Please, remove my name from the test, damn you :)
I explicitly stated that I didn't give my own algo I just change KO to
expain him couple things.
As for my algo, I submit it several times already for MASM32 usage,
question to Hutch why he still hasn't include it.
It does more things, amoung converting itself it handles minus sign
and does negate if needed.
Though extra work done it runs faster (in PMMX at least) then all algos
used in KO test.
here is module:


;#########################################################################
; -----------------------------------------
; This procedure was written by Tim Roberts and Svin
; -----------------------------------------
.386
.model flat, stdcall ; 32 bit memory model
option casemap :none ; case sensitive
.code

; #########################################################################
OPTION PROLOGUE:NONE
OPTION EPILOGUE:NONE
atodw proc FORCENOFRAME
;uses edi esi String:PTR BYTE

;----------------------------------------
; Convert decimal string into dword value ; return value in eax
;----------------------------------------
;String equ [esp+4]
mov eax,[esp+4]
push esi
mov dl,[eax]
xor ecx,ecx
cmp dl,2Eh
mov esi,eax
sbb edx,edx
mov eax,ecx
adc esi,0
jmp @F
again: lea eax,[eax+4*eax]
inc esi
lea eax,[ecx+2*eax]
@@: mov cl,[esi]
sub cl,30h
jns again
add eax,edx
pop esi
xor eax,edx
retn 4
atodw endp
OPTION PROLOGUE:DefaultOption
OPTION EPILOGUE:DefaultOption
; #########################################################################

end


here is KO test where the module replaces what was in it for m32lib.
I don't know what you see in your systems in my it is the fastest.
Posted on 2002-08-11 19:29:51 by The Svin
Alex,

=================
As for my algo, I submit it several times already for MASM32 usage, question to Hutch why he still hasn't include it.
=================

Its not a matter of laziness or indifference, its a workload that would kill most people and a bandwidth problem with MASM32 as it is taking up many gigabytes per month. With my own site, the log files are about 10 meg each couple of weeks and it is now going over its limits just as a referring site.
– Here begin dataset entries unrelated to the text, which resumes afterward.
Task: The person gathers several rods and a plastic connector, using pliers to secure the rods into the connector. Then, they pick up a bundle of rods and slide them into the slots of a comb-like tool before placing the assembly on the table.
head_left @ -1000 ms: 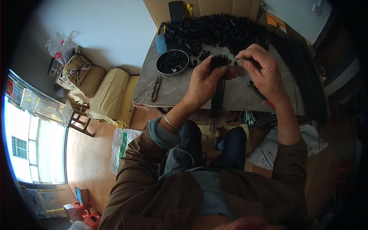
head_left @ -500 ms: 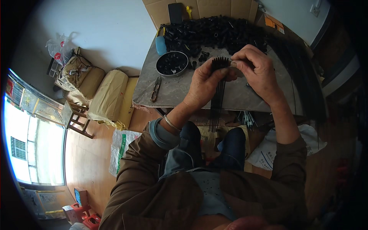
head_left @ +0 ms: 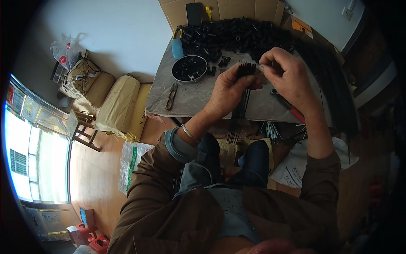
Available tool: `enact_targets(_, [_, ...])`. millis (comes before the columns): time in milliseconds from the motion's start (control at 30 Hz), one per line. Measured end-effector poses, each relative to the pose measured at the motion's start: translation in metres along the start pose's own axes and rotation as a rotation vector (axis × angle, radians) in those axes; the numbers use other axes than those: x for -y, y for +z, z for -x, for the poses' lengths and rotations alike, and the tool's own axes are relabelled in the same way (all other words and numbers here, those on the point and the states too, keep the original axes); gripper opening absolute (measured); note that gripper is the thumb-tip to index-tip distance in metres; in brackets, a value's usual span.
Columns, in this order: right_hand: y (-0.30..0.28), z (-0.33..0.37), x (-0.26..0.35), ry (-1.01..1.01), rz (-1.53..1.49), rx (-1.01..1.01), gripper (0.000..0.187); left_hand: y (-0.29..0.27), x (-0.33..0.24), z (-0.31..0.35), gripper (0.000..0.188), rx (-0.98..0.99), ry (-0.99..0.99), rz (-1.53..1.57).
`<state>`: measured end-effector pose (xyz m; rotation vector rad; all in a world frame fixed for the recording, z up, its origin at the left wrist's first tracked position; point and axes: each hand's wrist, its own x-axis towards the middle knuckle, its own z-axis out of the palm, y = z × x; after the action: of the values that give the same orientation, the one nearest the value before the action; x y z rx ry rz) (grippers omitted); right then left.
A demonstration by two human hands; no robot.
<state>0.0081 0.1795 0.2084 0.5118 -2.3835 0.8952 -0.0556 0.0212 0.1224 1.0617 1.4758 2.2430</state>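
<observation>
My left hand (head_left: pixel 228 92) is closed round a bundle of thin black strands (head_left: pixel 241 112). Their upper ends stand in a comb-like row above its fingers, while the long lower ends hang past the table edge. Just to the right, my right hand (head_left: pixel 287 78) is raised with thumb and forefinger pinched together beside the row; anything between those fingertips is too small to make out. Beneath my right wrist lies a tool with red and black handles (head_left: pixel 292 109), partly covered by my forearm. Left of my left hand is a metal bowl (head_left: pixel 189 81) of small black parts.
A heap of black tubular parts (head_left: pixel 241 36) covers the back of the grey table (head_left: pixel 156 99). Nippers (head_left: pixel 171 98) lie at the left. Long black strands (head_left: pixel 332 80) drape over the right side. Wrapped bundles (head_left: pixel 120 101) and a wooden stool (head_left: pixel 86 131) stand on the floor.
My right hand has drawn slightly right, away from the row of strand ends. The red-and-black handled tool now shows beside my right forearm. My left hand keeps its hold.
</observation>
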Motion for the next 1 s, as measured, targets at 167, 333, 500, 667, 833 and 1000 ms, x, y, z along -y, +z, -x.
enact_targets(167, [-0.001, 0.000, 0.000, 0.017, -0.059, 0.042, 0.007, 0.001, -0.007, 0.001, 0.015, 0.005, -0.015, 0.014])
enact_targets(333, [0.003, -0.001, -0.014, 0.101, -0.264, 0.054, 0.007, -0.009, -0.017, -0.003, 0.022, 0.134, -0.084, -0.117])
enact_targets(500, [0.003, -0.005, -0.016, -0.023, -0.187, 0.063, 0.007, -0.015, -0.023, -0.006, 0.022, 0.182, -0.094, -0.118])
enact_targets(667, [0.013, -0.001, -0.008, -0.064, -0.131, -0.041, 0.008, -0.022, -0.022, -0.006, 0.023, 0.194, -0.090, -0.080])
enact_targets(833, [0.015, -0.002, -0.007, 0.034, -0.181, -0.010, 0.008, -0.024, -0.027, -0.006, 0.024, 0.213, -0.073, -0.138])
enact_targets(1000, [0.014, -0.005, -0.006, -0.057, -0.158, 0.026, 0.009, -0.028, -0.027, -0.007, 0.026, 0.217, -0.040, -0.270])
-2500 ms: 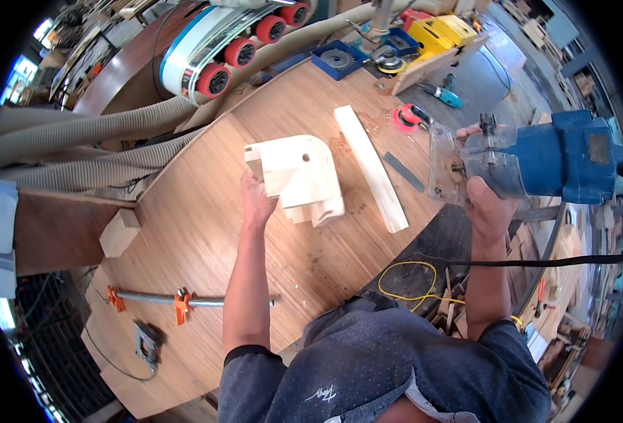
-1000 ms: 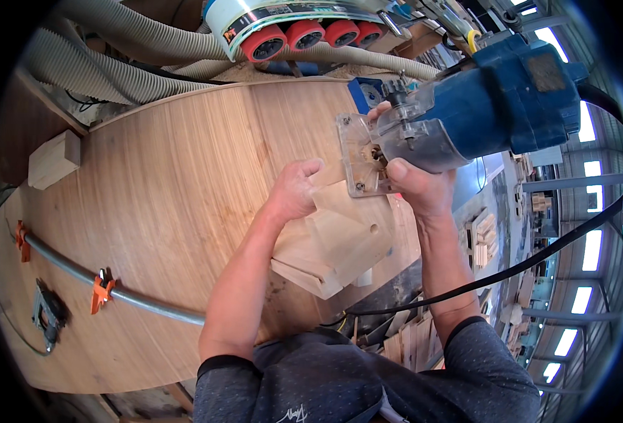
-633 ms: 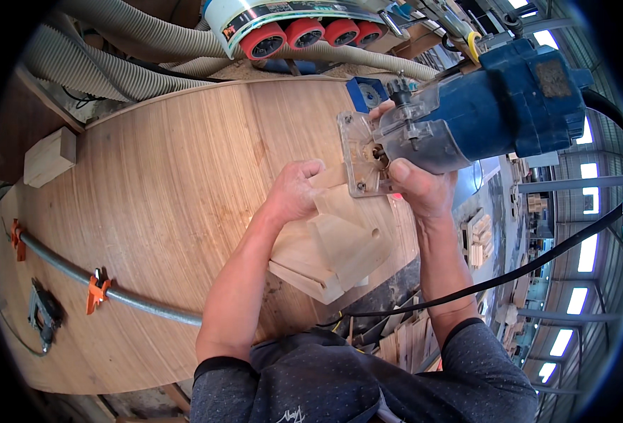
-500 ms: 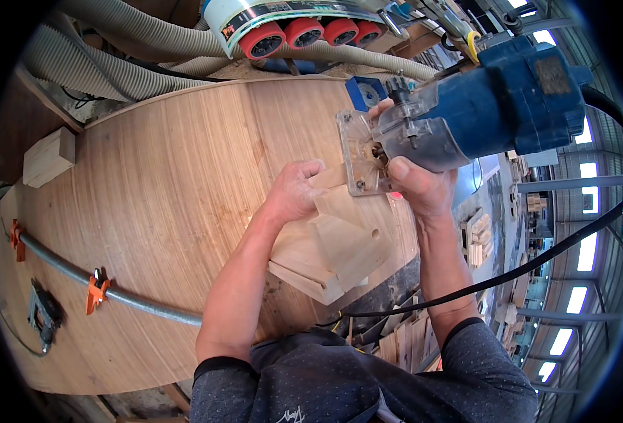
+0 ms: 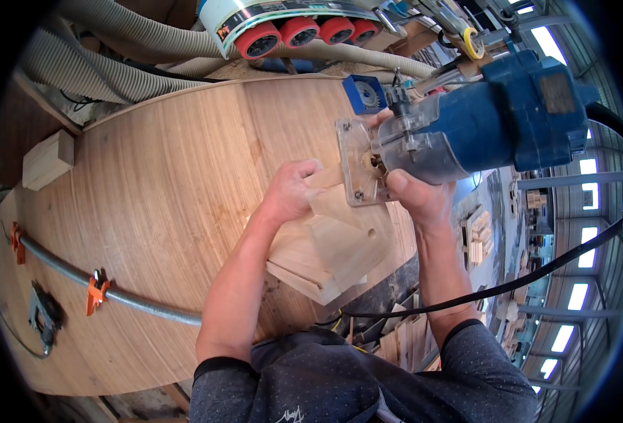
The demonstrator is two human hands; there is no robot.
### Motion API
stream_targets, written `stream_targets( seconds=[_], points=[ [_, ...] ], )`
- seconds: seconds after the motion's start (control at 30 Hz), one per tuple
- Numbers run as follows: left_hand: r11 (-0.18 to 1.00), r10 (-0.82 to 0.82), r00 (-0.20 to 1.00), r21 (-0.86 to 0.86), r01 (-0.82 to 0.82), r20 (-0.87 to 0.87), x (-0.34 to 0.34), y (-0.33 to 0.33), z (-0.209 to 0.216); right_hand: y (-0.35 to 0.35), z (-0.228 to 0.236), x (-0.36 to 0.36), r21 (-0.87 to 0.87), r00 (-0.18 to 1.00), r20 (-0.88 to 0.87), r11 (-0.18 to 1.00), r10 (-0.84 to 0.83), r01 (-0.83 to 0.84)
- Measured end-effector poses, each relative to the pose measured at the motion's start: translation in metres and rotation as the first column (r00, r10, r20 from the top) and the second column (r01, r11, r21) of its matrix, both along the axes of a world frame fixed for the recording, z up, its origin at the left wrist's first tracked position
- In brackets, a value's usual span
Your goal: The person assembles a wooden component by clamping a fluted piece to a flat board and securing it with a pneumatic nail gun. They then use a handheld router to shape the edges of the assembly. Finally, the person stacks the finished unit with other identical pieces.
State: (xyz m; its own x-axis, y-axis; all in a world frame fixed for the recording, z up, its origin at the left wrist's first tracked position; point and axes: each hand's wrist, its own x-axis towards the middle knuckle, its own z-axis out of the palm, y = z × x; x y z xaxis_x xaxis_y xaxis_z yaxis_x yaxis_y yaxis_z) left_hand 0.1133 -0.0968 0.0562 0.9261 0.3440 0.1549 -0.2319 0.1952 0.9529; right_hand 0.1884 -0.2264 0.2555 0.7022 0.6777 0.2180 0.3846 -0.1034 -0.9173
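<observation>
A blue trim router [image 5: 491, 123] with a clear plastic base lies sideways in my right hand [image 5: 424, 194], whose thumb wraps the lower side of the housing; its other fingers are mostly hidden behind. The flat base plate [image 5: 357, 166] faces left, against the edge of a pale wooden workpiece [image 5: 350, 243]. This workpiece is angular, made of several faces, with a small round hole near its right side. My left hand [image 5: 291, 190] is closed on its upper left part, the fingertips partly out of sight. The router bit shows only dimly inside the clear guard.
Under the workpiece spreads a wood-topped table [image 5: 163, 176]. On it are a bar clamp [image 5: 142, 299] with orange jaws, a black tool [image 5: 45, 317], a wooden block [image 5: 49, 161] and a blue box [image 5: 365, 94] with a toothed disc. A black cable [image 5: 523, 280] crosses my right forearm. Ribbed hoses [image 5: 142, 35] lie behind.
The router and my right hand have shifted slightly toward me, the base plate sliding a little along the workpiece's edge. My left hand and the workpiece have barely moved.
</observation>
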Motion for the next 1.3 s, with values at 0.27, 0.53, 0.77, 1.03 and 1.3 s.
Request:
stream_targets(
  seconds=[0.27, 0.53, 0.77, 1.03, 1.3],
  points=[
    [0.993, -0.035, 0.998, -0.115, 0.028, -0.055, -0.005, 0.0, 0.006, -0.016, 0.009, -0.022, 0.023, 0.998, -0.055, 0.999, -0.037, 0.038],
    [0.96, -0.016, 0.997, -0.28, -0.007, -0.08, -0.006, -0.006, 0.004, -0.034, 0.007, -0.03, 0.019, 0.998, -0.057, 0.999, -0.031, 0.032],
    [0.941, 0.042, 0.997, -0.334, -0.062, -0.066, -0.009, -0.01, -0.001, -0.045, 0.01, -0.039, -0.018, 0.997, -0.052, 0.999, -0.05, 0.049],
    [0.914, 0.197, 0.977, -0.347, -0.212, -0.077, -0.012, -0.017, -0.005, -0.057, 0.011, -0.045, -0.055, 0.995, -0.024, 0.994, -0.092, 0.091],
    [0.867, 0.436, 0.9, -0.277, -0.414, 0.023, -0.02, -0.027, -0.018, -0.069, 0.008, -0.052, 0.003, 0.99, -0.033, 0.991, -0.137, 0.137]
  ],
)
I have just finished writing and debugging 250k of code for the new version of Quick Editor and I shortly have to write a compact version of MASM32v7 to try and reduce the bandwidth it is attracting.

What I have in mind is producing a compact version and a service pack for people who have the current version so that there is no need to make the extra download.

The work that you have done already is a valuable contribution to MASM32 that has been useful to many people and I would like to get all of you later versions into both so that everybody can easily get access at them.

I also need to get Vladimir Kim's latest debugging library so that it can be used by people who use MASM32.

Its just the normal problem that 48 hour days are not long enough to get everything done as fast as I would like it to be.

Regards,

hutch@movsd.com
Posted on 2002-08-11 20:08:19 by hutch--

Please, remove my name from the test, damn you :)
I explicitly stated that I didn't give my own algo I just change KO to
expain him couple things.
As for my algo, I submit it several times already for MASM32 usage,
question to Hutch why he still hasn't include it.
It does more things, amoung converting itself it handles minus sign
and does negate if needed.
Though extra work done it runs faster (in PMMX at least) then all algos
used in KO test.
here is module:
<..snip..>
here is KO test where the module replaces what was in it for m32lib.
I don't know what you see in your systems in my it is the fastest.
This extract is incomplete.